● **REQUIRED WORK**
Return the lines below exactly, starting with the line that contains "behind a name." and stopping after the last line.

● **DATA TO PROCESS**
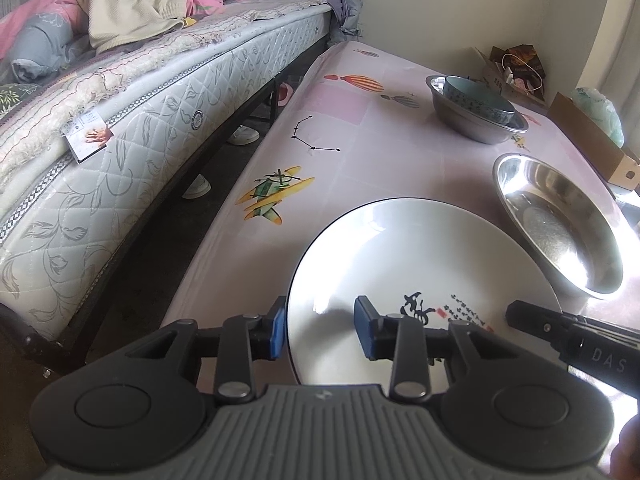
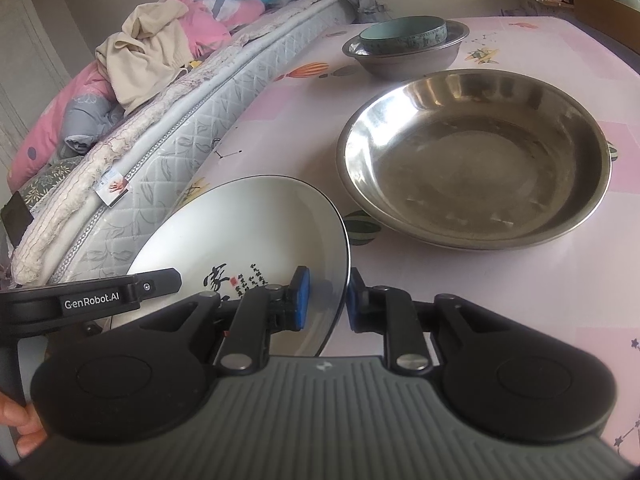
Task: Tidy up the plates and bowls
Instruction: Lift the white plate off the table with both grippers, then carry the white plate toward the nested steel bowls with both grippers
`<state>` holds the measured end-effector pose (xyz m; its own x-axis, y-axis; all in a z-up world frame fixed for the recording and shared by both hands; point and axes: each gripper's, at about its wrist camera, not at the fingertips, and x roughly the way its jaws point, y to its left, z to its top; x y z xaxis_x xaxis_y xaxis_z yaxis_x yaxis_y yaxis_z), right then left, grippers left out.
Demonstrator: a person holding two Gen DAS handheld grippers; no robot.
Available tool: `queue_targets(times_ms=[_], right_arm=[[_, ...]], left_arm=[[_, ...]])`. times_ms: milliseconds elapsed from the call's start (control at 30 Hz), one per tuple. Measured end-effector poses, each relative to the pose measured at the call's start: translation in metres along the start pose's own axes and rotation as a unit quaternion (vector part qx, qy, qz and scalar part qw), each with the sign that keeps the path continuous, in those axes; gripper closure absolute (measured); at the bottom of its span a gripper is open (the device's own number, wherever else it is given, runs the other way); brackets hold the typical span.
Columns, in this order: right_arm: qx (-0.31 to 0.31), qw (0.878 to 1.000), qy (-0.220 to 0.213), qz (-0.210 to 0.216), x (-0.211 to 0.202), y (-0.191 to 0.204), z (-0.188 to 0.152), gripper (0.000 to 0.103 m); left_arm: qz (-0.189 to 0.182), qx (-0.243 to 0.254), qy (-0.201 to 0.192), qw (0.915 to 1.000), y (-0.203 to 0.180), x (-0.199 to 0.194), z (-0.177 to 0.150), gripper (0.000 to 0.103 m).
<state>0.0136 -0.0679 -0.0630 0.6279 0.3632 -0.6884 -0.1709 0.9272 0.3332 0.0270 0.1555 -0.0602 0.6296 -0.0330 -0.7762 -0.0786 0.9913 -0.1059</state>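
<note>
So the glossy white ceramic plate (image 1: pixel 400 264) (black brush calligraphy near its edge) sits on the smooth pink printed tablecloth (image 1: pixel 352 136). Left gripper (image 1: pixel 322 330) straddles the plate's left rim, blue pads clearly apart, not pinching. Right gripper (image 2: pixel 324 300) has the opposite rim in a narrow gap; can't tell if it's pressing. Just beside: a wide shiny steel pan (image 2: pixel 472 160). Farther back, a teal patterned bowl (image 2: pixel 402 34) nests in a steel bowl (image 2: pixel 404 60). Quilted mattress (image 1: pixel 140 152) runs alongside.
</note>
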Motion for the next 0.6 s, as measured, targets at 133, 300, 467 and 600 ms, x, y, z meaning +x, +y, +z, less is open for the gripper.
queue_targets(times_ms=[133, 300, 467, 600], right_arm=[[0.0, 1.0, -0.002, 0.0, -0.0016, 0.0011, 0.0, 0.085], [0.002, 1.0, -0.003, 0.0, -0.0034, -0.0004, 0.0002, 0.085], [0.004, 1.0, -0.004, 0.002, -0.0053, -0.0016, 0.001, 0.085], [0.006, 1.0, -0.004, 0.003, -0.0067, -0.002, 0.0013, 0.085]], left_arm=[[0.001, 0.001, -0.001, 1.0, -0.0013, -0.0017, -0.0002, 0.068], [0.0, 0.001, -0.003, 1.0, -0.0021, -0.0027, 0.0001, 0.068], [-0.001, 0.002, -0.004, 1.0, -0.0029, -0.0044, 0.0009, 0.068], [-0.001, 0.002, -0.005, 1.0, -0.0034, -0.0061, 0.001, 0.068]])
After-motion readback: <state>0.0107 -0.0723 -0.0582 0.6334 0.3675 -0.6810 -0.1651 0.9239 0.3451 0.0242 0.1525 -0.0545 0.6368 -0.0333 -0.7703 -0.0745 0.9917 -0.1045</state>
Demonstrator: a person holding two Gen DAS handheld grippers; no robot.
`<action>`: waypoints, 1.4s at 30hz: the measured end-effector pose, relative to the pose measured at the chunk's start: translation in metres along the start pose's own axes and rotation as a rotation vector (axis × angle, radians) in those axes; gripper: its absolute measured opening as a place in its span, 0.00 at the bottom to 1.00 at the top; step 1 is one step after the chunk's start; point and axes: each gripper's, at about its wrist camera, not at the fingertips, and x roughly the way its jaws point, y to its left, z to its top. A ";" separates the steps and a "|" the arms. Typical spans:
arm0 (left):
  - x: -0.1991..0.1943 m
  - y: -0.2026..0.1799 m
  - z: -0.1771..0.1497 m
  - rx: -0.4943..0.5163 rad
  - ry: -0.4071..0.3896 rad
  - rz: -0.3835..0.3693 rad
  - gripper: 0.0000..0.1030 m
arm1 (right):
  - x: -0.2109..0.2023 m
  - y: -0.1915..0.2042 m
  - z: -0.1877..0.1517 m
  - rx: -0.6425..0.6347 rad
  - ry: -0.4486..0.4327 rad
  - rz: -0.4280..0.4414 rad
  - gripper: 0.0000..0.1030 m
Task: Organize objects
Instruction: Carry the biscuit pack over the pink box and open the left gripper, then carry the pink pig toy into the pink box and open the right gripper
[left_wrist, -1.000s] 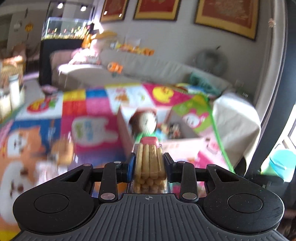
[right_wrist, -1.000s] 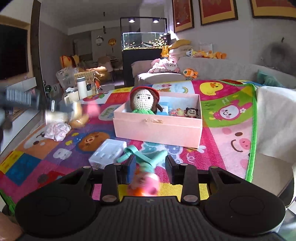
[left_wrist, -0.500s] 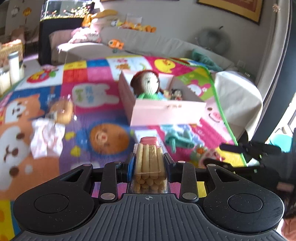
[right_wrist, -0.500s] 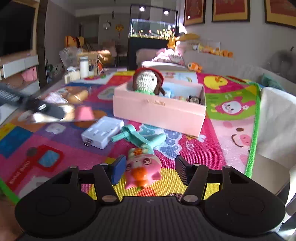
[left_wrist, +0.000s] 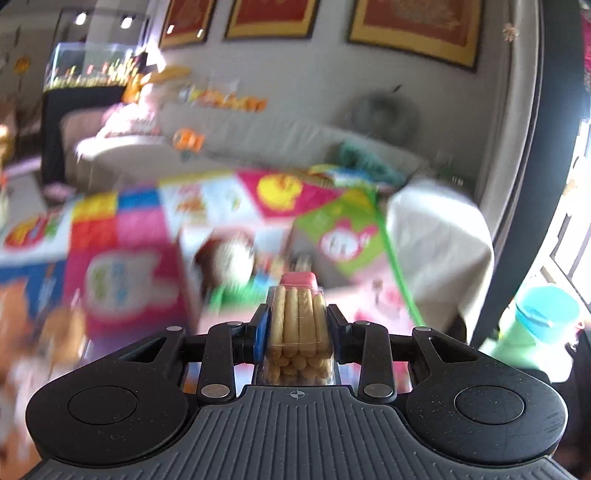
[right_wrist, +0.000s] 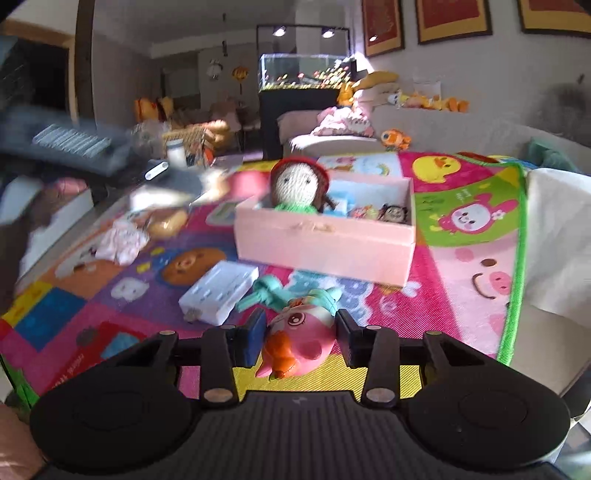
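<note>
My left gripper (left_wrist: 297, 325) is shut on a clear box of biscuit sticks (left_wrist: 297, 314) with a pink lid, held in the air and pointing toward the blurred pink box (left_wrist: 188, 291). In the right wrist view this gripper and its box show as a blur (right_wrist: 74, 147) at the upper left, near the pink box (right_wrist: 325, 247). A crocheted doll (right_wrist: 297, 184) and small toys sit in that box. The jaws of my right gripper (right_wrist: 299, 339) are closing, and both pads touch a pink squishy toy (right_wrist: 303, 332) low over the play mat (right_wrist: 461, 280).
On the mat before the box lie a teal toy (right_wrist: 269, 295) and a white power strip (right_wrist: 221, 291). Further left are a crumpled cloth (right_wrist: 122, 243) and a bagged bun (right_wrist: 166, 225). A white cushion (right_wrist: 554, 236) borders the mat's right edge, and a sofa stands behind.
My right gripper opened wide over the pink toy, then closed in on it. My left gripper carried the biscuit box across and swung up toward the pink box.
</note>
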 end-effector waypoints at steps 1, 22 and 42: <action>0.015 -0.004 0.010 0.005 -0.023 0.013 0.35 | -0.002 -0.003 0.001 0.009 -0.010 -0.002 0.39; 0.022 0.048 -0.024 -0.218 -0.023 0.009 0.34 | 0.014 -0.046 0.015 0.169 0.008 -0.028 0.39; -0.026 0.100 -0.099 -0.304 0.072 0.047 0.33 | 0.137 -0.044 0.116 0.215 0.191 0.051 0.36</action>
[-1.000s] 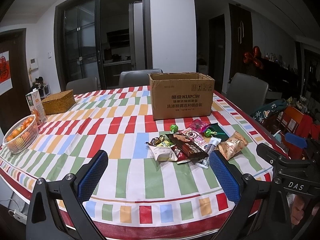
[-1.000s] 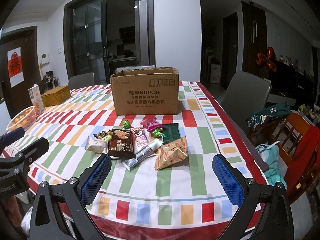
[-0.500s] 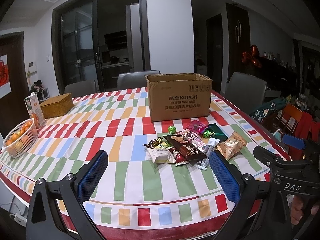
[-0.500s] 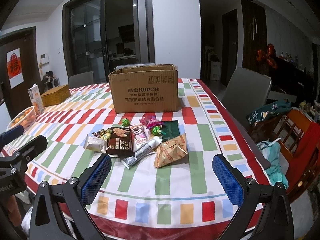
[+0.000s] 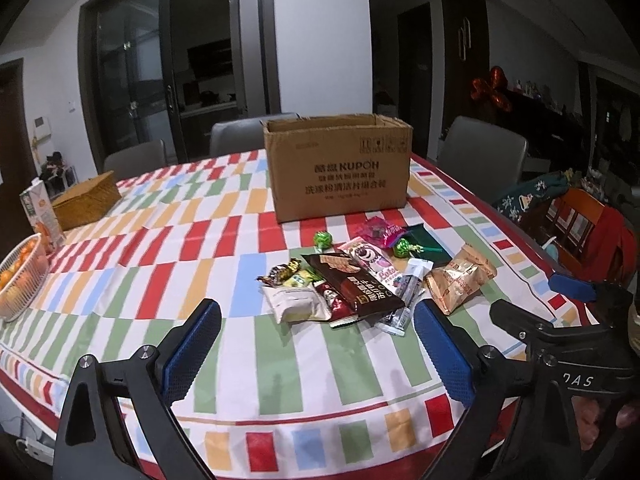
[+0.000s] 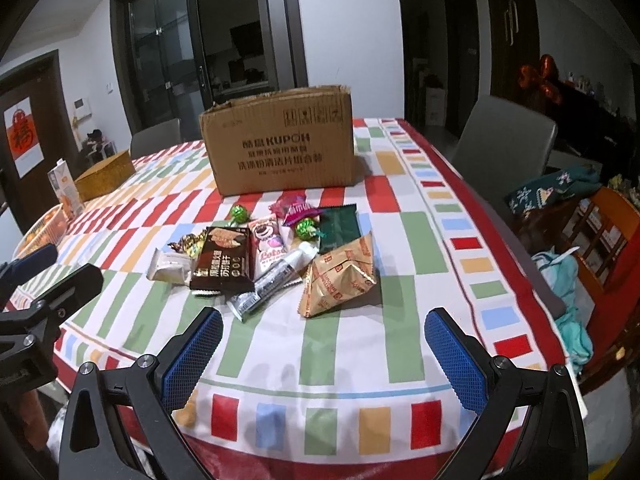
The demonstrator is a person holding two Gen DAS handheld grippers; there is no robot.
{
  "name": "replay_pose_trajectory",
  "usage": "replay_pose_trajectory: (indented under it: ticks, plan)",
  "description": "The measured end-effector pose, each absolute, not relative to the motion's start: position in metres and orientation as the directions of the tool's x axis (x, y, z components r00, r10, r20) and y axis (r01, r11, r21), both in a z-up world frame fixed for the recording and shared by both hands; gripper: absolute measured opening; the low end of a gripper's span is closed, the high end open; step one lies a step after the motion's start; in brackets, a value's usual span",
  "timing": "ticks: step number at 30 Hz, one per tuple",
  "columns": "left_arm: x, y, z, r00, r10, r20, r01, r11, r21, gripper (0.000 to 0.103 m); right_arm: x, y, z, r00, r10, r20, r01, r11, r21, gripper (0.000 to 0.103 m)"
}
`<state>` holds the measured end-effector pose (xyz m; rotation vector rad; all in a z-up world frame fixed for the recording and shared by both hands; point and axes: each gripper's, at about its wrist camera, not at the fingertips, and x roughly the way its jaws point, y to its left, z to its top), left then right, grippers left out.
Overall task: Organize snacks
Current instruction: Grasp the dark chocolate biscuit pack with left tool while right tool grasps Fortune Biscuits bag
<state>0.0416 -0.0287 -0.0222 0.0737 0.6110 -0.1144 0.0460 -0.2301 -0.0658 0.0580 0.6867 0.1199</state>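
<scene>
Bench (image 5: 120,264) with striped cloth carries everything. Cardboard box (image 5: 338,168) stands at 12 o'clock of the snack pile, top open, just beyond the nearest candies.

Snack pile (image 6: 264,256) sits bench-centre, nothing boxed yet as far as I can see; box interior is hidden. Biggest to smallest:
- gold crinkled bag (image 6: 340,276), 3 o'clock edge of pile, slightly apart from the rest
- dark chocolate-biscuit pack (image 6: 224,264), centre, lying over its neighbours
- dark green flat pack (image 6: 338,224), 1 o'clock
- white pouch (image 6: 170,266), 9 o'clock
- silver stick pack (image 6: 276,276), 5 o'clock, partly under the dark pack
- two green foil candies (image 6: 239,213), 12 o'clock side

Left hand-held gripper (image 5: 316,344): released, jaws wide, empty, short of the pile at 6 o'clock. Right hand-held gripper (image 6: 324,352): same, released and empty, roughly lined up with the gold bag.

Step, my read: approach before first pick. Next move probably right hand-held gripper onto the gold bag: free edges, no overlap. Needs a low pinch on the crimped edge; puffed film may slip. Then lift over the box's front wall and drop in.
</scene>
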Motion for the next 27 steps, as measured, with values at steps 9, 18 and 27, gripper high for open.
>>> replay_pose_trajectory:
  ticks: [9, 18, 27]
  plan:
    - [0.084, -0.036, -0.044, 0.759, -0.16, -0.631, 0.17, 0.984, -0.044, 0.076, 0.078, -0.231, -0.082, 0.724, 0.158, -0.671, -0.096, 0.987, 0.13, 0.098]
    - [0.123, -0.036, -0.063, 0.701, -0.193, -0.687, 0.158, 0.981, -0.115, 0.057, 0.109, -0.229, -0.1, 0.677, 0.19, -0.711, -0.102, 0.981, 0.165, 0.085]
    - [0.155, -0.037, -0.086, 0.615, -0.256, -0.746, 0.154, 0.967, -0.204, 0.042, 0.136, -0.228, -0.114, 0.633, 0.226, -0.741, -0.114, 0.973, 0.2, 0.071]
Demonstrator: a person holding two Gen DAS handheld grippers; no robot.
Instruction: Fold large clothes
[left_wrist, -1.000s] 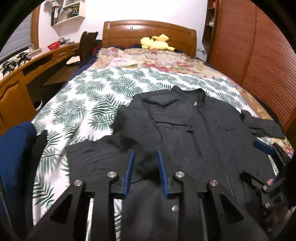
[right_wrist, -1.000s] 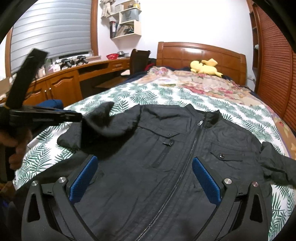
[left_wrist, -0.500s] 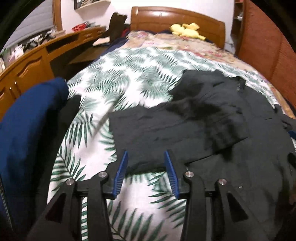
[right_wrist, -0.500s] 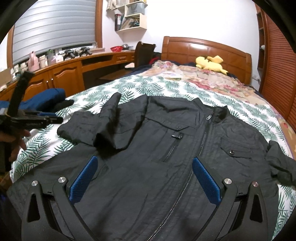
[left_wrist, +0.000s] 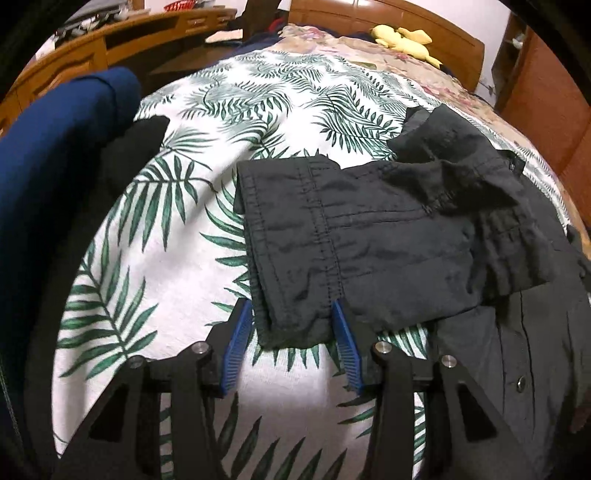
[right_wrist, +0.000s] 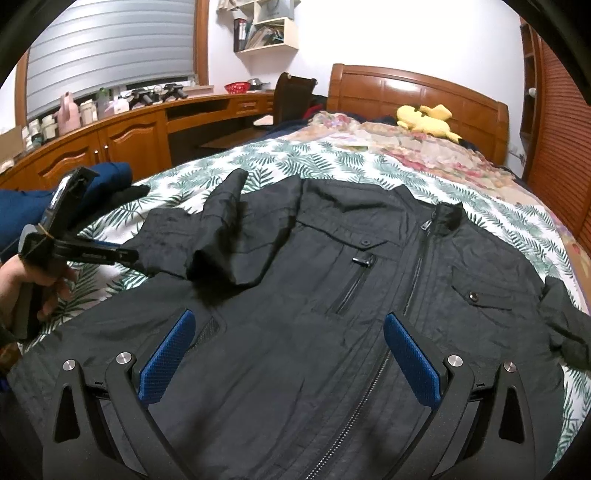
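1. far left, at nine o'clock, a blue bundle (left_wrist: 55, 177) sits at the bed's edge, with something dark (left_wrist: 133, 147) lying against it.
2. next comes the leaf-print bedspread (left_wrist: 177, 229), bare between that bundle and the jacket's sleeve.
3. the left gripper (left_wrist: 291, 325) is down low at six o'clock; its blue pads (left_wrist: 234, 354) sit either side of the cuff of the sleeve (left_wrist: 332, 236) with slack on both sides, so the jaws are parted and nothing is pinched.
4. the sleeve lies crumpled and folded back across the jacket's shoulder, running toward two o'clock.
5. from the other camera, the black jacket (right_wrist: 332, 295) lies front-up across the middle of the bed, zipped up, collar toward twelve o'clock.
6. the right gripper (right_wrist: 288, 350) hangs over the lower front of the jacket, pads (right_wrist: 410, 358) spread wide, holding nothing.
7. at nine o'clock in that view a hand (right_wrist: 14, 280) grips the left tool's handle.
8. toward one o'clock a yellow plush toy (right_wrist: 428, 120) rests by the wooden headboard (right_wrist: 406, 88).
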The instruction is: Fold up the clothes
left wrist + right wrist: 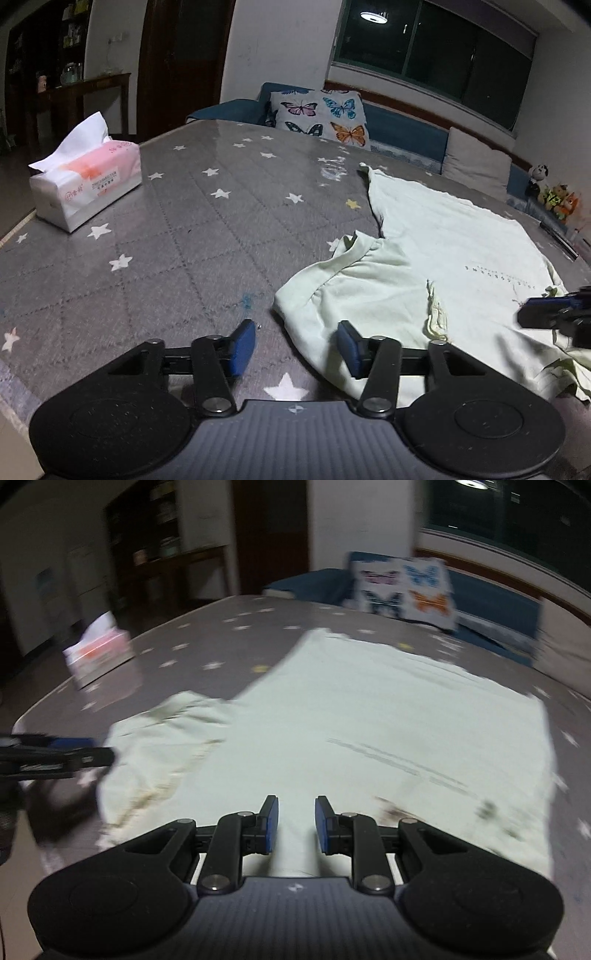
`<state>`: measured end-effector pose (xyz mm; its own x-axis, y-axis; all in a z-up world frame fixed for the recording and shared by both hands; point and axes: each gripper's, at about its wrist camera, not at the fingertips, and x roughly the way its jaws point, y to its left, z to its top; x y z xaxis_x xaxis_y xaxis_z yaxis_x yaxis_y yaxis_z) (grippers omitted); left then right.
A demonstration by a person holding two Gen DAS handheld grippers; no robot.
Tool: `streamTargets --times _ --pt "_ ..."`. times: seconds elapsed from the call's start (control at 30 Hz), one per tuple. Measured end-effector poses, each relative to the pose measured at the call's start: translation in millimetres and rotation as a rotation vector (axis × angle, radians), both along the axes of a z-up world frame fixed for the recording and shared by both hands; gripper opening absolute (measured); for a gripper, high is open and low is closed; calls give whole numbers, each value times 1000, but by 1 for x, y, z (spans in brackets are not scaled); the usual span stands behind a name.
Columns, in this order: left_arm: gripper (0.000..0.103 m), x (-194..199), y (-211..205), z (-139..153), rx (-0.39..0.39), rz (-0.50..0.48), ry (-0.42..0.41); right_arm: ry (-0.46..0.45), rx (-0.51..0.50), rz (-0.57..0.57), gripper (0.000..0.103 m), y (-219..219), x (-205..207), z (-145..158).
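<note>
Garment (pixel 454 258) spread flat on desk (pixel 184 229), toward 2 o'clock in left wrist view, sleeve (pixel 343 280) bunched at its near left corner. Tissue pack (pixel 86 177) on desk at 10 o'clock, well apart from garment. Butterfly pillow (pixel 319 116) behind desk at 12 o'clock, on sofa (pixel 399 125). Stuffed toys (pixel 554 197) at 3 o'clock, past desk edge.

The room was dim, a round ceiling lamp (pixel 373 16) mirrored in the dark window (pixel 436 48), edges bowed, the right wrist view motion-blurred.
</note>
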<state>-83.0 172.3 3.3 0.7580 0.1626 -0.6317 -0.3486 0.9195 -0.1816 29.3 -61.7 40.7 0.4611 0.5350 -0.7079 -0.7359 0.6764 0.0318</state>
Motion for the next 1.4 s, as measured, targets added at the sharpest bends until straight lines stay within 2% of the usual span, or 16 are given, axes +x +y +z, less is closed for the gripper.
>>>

● **TASK RESULT**
Tool: `streamTargets --times _ --pt "_ ..."`. times: seconds elapsed from the call's start (control at 30 Hz), one per tuple. Measured end-effector poses, each relative to the pose measured at the call's start: translation in millimetres and rotation as a rotation vector (axis × angle, radians), both along the axes of a z-up world frame fixed for the recording and shared by both hands; gripper opening absolute (measured); for a gripper, high is open and low is closed; calls give whole numbers, each value times 1000, but by 1 for x, y, z (spans in brackets are not scaled); the usual span stands behind a name.
Columns, in this order: left_arm: gripper (0.000..0.103 m), x (-194..199), y (-211..205), z (-139..153), rx (-0.39..0.39), rz (-0.50..0.48), ry (-0.42..0.41); right_arm: ry (-0.46..0.45), rx (-0.51..0.50), rz (-0.57..0.57), gripper (0.000..0.103 m), y (-219..219), x (-205..207), z (-145..158).
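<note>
Garment (pixel 454 258) spread flat on desk (pixel 184 229), toward 2 o'clock in left wrist view, sleeve (pixel 343 280) bunched at its near left corner. Tissue pack (pixel 86 177) on desk at 10 o'clock, well apart from garment. Butterfly pillow (pixel 319 116) behind desk at 12 o'clock, on sofa (pixel 399 125). Stuffed toys (pixel 554 197) at 3 o'clock, past desk edge.

The room was dim, a round ceiling lamp (pixel 373 16) mirrored in the dark window (pixel 436 48), edges bowed, the right wrist view motion-blurred.
</note>
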<state>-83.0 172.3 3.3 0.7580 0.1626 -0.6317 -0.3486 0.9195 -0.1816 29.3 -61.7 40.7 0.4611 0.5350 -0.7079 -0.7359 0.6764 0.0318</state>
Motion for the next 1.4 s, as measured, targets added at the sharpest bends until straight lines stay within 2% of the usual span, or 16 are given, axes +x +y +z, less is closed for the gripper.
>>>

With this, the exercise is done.